**Work to be completed**
Lines below containing the word "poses" should be copied out.

--- START ---

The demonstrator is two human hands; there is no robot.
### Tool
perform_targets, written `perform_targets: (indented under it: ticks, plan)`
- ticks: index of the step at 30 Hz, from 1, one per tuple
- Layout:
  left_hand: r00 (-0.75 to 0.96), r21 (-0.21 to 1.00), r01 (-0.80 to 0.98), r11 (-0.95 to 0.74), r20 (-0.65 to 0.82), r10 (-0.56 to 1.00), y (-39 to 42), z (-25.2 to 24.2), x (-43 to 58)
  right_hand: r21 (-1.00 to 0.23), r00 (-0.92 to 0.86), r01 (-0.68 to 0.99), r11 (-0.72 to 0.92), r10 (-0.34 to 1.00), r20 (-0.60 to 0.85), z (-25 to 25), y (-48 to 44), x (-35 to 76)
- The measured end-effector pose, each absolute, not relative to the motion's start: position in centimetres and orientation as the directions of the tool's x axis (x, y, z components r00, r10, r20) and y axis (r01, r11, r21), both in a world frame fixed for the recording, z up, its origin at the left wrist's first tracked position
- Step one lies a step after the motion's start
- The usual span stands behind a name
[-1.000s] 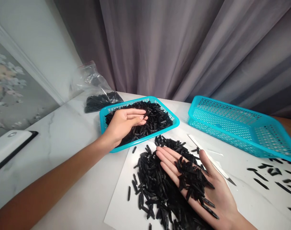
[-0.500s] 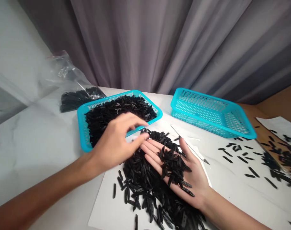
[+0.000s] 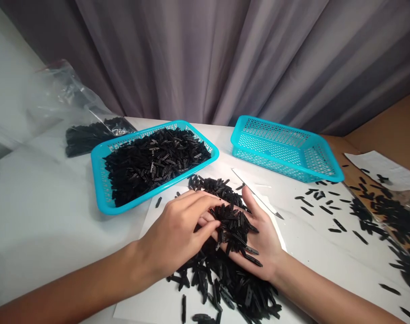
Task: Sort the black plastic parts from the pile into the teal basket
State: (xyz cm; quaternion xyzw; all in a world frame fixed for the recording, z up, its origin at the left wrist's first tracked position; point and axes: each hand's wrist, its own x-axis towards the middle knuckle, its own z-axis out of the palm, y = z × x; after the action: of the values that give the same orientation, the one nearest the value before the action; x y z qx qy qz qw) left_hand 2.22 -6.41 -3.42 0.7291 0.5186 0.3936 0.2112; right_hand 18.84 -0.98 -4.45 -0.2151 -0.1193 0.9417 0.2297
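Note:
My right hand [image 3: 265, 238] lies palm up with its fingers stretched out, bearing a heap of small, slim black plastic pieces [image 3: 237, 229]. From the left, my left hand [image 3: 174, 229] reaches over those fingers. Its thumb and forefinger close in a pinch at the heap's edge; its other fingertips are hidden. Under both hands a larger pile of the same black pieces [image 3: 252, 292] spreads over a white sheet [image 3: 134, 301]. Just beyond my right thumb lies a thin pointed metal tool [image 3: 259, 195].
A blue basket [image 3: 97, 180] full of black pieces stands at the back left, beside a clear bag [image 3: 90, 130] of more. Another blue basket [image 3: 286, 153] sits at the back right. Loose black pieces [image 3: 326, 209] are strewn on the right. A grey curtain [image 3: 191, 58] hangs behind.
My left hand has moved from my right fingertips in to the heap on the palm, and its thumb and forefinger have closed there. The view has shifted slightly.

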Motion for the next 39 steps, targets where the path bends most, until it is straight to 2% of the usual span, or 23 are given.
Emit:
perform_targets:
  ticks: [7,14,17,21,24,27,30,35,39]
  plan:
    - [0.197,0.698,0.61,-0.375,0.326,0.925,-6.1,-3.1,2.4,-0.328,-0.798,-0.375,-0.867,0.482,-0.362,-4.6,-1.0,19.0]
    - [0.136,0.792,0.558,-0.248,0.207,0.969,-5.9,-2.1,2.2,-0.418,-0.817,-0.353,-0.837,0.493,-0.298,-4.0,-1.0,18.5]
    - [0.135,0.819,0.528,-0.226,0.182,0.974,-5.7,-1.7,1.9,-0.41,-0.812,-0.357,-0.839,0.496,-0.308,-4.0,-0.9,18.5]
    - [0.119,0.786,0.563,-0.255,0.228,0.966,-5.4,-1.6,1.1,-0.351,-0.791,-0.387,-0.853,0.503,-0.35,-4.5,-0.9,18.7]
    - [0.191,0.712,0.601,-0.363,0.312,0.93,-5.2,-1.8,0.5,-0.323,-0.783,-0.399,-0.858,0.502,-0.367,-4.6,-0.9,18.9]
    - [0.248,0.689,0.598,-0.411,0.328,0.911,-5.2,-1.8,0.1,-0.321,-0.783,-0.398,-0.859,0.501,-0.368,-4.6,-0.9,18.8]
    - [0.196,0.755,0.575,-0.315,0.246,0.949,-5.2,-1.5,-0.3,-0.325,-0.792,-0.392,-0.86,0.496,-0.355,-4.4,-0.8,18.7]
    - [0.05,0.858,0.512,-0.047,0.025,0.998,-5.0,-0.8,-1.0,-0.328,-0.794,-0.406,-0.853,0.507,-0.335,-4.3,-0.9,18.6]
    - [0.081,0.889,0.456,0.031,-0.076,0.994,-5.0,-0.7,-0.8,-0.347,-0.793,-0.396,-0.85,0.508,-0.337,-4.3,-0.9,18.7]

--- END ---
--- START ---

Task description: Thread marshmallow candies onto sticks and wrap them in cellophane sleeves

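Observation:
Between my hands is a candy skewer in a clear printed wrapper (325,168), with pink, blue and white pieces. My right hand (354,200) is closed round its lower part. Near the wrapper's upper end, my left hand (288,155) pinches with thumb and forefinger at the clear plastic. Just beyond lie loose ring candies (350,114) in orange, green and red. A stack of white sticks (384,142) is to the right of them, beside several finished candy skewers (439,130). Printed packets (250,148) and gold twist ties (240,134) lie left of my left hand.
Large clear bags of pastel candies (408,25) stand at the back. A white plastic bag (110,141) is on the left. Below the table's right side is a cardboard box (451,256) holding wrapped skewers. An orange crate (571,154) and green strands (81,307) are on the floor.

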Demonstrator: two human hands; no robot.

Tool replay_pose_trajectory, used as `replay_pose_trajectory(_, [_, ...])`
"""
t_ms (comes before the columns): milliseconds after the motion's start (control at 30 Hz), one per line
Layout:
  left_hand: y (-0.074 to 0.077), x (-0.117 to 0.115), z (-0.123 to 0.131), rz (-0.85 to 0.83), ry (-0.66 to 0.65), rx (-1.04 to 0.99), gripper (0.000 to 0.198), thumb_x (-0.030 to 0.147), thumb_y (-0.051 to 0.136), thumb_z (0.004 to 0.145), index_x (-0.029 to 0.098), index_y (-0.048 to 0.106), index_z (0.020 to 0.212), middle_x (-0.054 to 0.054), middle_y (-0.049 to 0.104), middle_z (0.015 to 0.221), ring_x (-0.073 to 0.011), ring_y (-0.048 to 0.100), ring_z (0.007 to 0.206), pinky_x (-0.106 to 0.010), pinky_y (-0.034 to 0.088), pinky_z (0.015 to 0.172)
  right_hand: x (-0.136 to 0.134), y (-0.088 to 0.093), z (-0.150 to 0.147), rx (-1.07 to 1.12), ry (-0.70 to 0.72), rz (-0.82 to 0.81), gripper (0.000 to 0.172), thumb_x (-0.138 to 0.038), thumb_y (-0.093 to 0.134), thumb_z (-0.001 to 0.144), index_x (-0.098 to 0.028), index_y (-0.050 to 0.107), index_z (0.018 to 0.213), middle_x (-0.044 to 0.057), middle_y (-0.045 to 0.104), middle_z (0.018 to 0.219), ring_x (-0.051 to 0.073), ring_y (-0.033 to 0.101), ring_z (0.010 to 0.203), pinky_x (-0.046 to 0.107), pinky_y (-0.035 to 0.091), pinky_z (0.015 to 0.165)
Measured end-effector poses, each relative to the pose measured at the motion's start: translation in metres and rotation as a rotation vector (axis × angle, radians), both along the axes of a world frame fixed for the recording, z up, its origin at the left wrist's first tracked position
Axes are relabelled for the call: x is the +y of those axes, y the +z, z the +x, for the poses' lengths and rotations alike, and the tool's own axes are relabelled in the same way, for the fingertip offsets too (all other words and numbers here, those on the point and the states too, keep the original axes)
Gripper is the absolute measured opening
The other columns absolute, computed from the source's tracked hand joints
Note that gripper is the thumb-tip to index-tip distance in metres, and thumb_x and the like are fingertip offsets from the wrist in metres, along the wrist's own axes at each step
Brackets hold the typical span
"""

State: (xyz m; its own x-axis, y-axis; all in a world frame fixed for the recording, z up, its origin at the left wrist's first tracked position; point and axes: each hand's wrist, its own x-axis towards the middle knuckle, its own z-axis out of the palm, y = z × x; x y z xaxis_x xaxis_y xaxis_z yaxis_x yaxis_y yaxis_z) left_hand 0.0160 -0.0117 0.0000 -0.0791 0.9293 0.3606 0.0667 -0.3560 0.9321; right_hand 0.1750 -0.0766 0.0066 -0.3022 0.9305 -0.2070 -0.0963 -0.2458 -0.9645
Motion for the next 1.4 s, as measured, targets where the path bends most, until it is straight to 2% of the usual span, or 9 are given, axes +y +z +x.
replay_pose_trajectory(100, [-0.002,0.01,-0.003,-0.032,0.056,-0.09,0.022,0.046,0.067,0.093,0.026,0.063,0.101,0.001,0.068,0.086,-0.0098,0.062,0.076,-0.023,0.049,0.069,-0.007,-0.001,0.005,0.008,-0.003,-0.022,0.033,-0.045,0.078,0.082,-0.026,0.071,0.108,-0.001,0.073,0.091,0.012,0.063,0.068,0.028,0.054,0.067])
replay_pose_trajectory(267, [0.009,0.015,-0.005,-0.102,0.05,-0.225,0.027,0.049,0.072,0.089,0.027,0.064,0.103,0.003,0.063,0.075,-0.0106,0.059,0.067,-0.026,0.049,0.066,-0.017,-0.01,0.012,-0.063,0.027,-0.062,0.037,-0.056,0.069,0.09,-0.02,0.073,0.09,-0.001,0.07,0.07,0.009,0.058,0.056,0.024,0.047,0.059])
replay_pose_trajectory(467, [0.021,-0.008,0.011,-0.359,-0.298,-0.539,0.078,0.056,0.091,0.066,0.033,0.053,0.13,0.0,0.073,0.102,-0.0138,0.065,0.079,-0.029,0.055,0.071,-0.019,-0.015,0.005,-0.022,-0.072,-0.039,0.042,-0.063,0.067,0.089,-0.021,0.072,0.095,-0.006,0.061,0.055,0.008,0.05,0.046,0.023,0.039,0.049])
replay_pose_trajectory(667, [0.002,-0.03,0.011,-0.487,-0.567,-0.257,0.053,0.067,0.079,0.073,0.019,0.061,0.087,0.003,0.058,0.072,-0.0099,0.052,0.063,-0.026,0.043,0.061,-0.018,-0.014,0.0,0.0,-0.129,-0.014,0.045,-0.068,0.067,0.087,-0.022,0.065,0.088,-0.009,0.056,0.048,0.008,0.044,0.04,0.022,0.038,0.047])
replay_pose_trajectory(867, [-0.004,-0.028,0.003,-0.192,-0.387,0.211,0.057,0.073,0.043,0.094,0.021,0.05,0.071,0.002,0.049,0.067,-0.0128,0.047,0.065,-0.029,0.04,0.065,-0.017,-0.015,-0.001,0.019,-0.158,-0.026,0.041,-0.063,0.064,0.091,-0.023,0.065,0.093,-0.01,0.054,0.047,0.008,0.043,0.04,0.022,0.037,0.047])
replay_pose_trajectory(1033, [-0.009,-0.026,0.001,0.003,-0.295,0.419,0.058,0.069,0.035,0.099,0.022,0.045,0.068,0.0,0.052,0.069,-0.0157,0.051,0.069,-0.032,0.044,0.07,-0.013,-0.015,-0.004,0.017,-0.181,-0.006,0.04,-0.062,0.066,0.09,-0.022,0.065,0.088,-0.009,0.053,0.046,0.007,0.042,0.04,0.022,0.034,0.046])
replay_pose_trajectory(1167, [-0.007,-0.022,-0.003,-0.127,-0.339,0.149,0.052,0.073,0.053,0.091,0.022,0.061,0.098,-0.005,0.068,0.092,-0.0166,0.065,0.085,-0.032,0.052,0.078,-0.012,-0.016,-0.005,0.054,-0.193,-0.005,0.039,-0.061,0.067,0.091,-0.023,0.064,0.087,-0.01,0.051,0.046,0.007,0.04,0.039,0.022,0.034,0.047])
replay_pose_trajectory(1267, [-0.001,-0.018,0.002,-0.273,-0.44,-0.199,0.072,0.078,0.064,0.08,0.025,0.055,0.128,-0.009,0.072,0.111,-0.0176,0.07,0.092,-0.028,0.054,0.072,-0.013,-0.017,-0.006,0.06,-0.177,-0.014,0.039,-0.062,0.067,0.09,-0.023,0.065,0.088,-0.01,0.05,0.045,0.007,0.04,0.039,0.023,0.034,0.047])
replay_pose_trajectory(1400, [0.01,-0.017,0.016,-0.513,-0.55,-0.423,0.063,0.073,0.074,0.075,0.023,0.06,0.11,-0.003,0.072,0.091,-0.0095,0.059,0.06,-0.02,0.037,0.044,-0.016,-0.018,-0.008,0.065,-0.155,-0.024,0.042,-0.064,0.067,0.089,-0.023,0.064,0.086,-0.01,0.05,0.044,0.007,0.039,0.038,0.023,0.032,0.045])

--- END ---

**Response area**
Measured end-effector poses, each relative to the pose measured at the motion's start: translation in metres and rotation as a rotation vector (axis × angle, radians), both along the axes of a world frame fixed for the recording, z up, its origin at the left wrist's first tracked position
Axes are relabelled for the call: x is the +y of those axes, y the +z, z the +x, for the poses' lengths and rotations alike, and the tool's own axes are relabelled in the same way, for the fingertip offsets too (all other words and numbers here, those on the point and the states too, keep the original axes)

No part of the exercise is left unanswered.